Despite the differences in naming colors, Mr. Pinster and I are on the same page with our vision. After a long long (like eons long) time of perusing through inspiration on line, it feels good to finally have a solid idea about our wedding! But who know . . . ask me next week and I might have a new idea (though I might be out a few bridesmaids if I do).
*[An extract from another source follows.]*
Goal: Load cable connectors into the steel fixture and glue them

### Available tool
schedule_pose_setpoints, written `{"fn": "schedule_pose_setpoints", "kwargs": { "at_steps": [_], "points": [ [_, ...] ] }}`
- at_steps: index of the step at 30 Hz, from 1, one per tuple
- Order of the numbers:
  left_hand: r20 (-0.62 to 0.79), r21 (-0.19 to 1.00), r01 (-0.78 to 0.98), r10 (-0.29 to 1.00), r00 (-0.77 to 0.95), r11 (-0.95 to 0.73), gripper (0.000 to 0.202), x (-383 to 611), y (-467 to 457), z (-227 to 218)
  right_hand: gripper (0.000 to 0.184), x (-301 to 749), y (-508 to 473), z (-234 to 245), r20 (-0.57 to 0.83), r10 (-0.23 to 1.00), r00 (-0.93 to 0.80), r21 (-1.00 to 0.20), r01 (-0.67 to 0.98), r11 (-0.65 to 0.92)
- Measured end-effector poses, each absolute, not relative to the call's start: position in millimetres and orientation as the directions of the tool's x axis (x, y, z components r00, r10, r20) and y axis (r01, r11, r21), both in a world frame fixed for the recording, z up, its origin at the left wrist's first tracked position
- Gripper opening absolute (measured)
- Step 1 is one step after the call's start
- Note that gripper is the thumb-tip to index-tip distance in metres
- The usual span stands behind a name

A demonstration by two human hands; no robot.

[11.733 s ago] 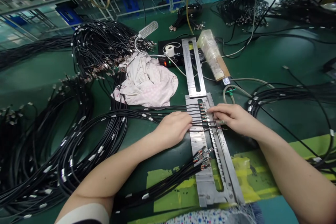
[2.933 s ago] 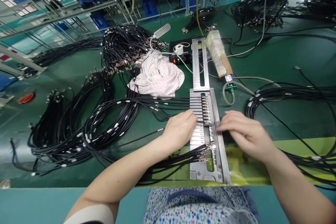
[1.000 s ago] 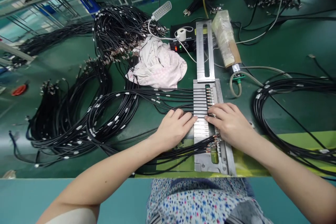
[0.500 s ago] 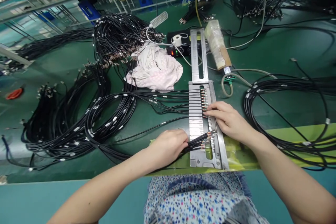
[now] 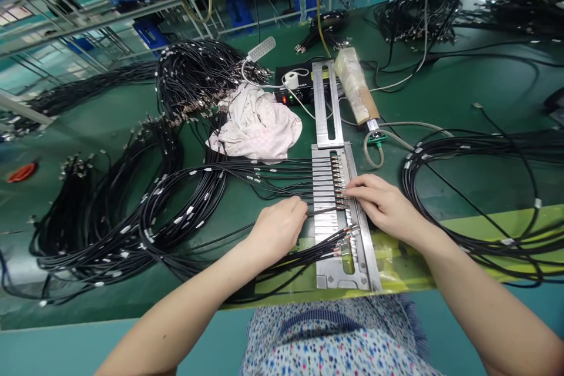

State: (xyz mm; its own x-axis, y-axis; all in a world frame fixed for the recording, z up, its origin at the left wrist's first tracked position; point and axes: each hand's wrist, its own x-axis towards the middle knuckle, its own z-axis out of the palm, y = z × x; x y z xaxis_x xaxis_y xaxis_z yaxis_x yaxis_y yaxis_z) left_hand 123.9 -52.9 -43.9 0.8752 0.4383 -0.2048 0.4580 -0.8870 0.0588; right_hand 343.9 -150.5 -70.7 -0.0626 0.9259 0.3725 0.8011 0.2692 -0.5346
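Note:
A long slotted metal fixture [image 5: 331,229] lies on the green bench in front of me. Several black cables [image 5: 282,171] lie side by side in its upper slots, their metal connector ends [image 5: 337,179] in a column. My left hand [image 5: 277,230] is closed, pinching one black cable [image 5: 324,210] just left of the fixture. My right hand [image 5: 384,207] rests on the fixture's right rail, fingertips pinched at that cable's connector end. A loose bunch of connector-tipped cables [image 5: 339,242] lies across the fixture's lower part.
Big coils of black cable [image 5: 132,211] fill the bench's left side, and another coil [image 5: 476,188] lies on the right. Behind the fixture are a crumpled white cloth [image 5: 258,126], a black control box [image 5: 293,87], a small lamp [image 5: 259,50] and a wrapped tool [image 5: 355,87].
My left hand has moved up from the loose bunch near the bench edge, bringing one cable to the slots. My right hand has stayed at the connector column.

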Motion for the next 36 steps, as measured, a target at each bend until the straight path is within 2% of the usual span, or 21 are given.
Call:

What brought you your wedding inspiration? Elves? The blog-o-sphere? A favorite painting? Your favorite book?

Thursday, May 6, 2010

A Direct Relationship Theory: Revisited

After my last post on the thoroughly researched and highly scientific theory that the length of engagement has a direct relationship with the length of a relationship, an outpouring of new data was brought to my attention (in the form of your comments). These new data points (92 to be exact) allowed me to develop a new and improved theory:

There is absolutely no relationship, neither direct nor indirect nor anything in between, correlating the length of engagement and the length of a couple's courtship.

(If anyone can find a relationship in the mess of dots below, speak up, since you all are likely much better mathematicians than I [I bite my thumb in your general direction, Calculus!])

[Mind blowing Excel graph, once again, created by yours truly]

Further research needs to be done to determine if there is a relationship between age of the engager or engageee and the length of engagement. Funds are currently being collected to continue this research (and will likely go towards the purchasing of more Chevy's margaritas, because it is largely possible that the lack of a constant supply of said margaritas was the cause of the downfall of theory #1).

A few fun statistics (if you're into that kind of thing) from the "data" collected:
1. The average time a couple was together when they got engaged: 4 years and 1 month.
2. The average length of engagement: 17 months.
3. The record for longest engagement goes to pohget, at 6 1/2 years (the data point at the very top of the graph).
4. The record for longest relationship at the time of engagement goes to Miss International, 
with 10 1/2 years. Congrats on your longevity, Miss International!